The way to e-file a tax return?

The forms do the math for you and provide basic guidance.  You can only do your federal return with these kinds. 

  • Use an online tax preparation tax or service software: Tax prep software and online filing services are options.  These options are an easy way to finish and e-file your own forms.  Some applications suppliers charge for their apps, Some are free.   The software asks you simple questions about your own life and financing to steer you through the completion of your types.  
  • Get free, in-person tax help: In most states, you will find volunteers to help prepare and e-file yields.  But eligibility for free help is normally restricted based on income, and a few services cater to particular demographic groups.  For example, Tax Counseling for the Elderly programs focus primarily on helping filers that are 60 and older.  The IRS maintains a record of authorized providers, but you should be aware this alternative is likely to be the most costly one. 
  • Employing online tax prep software is far and away the preferred approach of the majority of taxpayers.  In fact, the IRS says it expected over four tax returns to be submitted through tax return prep software.

    Is e-filing really stable?

    While e-filing is suitable, you could be worried about security — especially with so many data breaches.  But experts agree that this isn’t a problem that should deter you by e-filing.

    “E-filing a tax return has proven to be a very secure way to file your taxes,” says Scott Grissom, vice president of product direction, advertising and sales at LegalShield. “In actuality, it can be more secure than paper filing as you’re sending your personal information through an encrypted system rather than exposing your information in the mail.”

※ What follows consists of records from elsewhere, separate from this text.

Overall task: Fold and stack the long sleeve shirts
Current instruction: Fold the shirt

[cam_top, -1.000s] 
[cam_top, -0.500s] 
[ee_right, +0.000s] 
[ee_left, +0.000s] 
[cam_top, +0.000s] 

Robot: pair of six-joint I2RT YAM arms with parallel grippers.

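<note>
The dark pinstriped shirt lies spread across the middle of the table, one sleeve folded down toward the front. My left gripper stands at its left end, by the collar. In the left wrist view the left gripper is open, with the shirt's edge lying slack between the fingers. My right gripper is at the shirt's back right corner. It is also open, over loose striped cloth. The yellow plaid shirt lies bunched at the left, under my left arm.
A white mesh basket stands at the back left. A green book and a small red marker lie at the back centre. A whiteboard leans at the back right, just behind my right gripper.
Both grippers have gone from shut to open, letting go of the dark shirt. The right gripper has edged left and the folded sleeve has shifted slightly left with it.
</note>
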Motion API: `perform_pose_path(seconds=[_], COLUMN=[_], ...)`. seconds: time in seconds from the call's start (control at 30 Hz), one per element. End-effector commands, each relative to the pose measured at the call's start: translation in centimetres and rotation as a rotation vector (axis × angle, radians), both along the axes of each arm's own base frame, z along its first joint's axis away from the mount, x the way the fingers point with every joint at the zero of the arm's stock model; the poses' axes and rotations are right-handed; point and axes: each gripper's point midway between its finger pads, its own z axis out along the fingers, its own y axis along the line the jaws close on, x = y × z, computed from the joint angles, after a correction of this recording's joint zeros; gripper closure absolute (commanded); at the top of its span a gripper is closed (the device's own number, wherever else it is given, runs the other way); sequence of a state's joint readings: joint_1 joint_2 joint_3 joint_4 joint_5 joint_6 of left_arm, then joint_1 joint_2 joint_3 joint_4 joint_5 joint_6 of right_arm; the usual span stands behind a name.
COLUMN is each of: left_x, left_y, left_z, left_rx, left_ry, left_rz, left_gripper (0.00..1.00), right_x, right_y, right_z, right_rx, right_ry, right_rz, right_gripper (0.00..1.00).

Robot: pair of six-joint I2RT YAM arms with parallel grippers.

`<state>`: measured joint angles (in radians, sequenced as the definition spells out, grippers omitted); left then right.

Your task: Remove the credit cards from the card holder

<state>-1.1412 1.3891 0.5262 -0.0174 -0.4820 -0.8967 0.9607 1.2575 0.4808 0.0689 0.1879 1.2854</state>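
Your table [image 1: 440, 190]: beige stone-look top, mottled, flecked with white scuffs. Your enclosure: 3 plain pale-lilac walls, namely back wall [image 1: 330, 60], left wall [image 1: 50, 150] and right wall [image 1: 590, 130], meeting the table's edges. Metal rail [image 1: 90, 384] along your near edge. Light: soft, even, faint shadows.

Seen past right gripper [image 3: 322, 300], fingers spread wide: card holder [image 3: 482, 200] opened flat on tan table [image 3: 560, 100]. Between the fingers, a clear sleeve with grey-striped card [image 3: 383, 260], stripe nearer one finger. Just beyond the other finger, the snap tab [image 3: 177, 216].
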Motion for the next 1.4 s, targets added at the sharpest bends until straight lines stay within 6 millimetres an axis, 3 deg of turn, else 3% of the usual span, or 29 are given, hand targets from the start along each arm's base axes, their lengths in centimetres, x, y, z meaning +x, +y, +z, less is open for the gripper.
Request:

    Dennis Chow, vice president of data security at SCIS Security, explains the IRS has set security measures in place to keep your information secure.  “Trainers normally use IRS particular APIs that need ab sessions,” Chow says.  “All of this can be routed over TLS encrypted connections”

    It’s very important to use a trusted service that will help you record your taxes.  Chow advises to not e-file on a computer or use an internet connection which isn’t private.

    Bottom line

    For most taxpayers, it is sensible to e-file a yield because it is the most convenient way to submit your tax information to the IRS and it allows for timely refunds and effortless payment options.  Just be sure that you use tax planning software from a trusted source, so you may ensure the information which you supply to transmit to the IRS will be kept secure.